When will we see a completely new Intel uarch (similar to Netburst->Core jump)?

crashtech · Jun 16, 2013

BallaTheFeared said:
Depends on how you look at it.

Performance wise it's clearly better, no argument there of course even at lower MHz.

However looking at it from a perf/w perspective, "destroys" is exactly the right word.

I'm not clear on what you mean by "perf/w perspective," and I won't contest that Haswell beats SB. But by how much? It looks like it's routine to get SB close to 5 GHz, Haswell, maybe 4.5 if you are lucky. So the huge performance delta is just not there, not even sure what it is, single digit percentages, maybe? That's not destruction, it's a small increment.

P.S. I'm not complaining! Just call it what it is.

CakeMonster · Jun 16, 2013

crashtech said:
It looks like it's routine to get SB close to 5 GHz, Haswell, maybe 4.5 if you are lucky.

This misconception is even more common that I originally thought once the HW threads started popping up. I won't comment on expected OC on HW since it might be early to establish, but its anything but "routine" to get SB anywhere close to 5GHz.

crashtech · Jun 16, 2013

CakeMonster said:
This misconception is even more common that I originally thought once the HW threads started popping up. I won't comment on expected OC on HW since it might be early to establish, but its anything but "routine" to get SB anywhere close to 5GHz.

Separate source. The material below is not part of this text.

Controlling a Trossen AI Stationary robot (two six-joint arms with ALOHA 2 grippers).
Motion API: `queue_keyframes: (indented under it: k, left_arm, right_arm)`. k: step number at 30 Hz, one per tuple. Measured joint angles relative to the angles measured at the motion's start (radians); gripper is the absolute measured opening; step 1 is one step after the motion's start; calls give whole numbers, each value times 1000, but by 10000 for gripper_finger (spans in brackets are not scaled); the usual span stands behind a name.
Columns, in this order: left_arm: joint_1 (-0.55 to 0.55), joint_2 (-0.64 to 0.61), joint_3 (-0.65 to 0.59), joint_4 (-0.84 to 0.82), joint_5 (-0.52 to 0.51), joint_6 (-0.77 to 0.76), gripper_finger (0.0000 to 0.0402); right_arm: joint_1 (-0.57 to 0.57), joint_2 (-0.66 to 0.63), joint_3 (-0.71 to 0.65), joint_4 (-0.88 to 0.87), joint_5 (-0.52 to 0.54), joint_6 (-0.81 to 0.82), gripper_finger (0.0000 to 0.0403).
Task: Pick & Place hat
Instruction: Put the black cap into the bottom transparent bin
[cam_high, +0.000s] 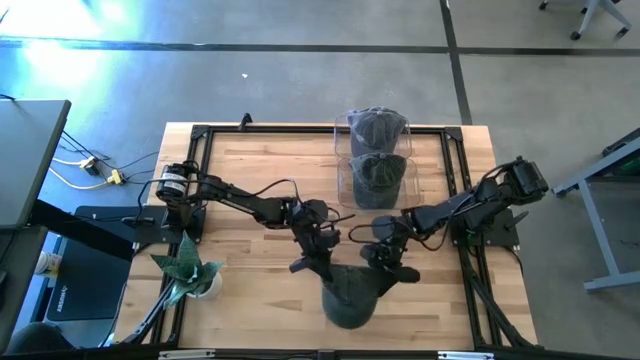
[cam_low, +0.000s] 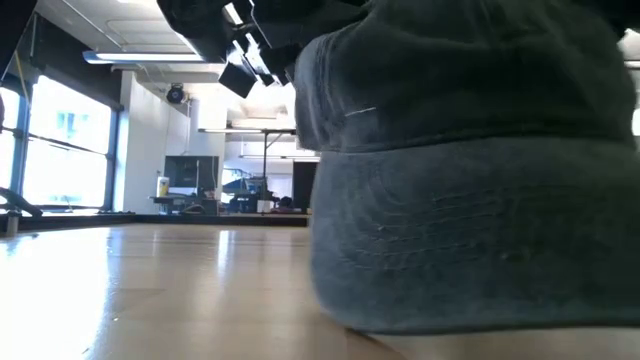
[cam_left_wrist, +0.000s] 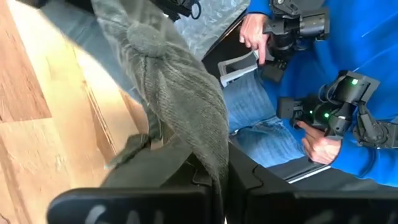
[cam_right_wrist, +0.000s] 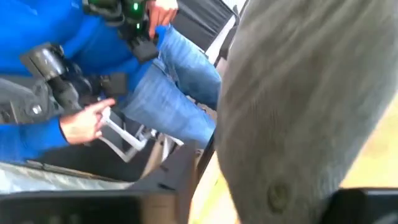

Speculation on both our parts. It seems clear that SBs DO overclock better, but the average speed delta is not clear.

BallaTheFeared · Jun 16, 2013

My chip disagrees, and also people complaining about 4.4-4.5GHz on Haswell is exactly what most people got with Sandy Bridge.

Those who get the best/worst chips speak the loudest.

And what I mean is OC vs OC Haswell completely trashes SB in perf/w, it's not even close.

crashtech · Jun 16, 2013

Oh, watts. OK. The added efficiency has not resulted in better thermals, though.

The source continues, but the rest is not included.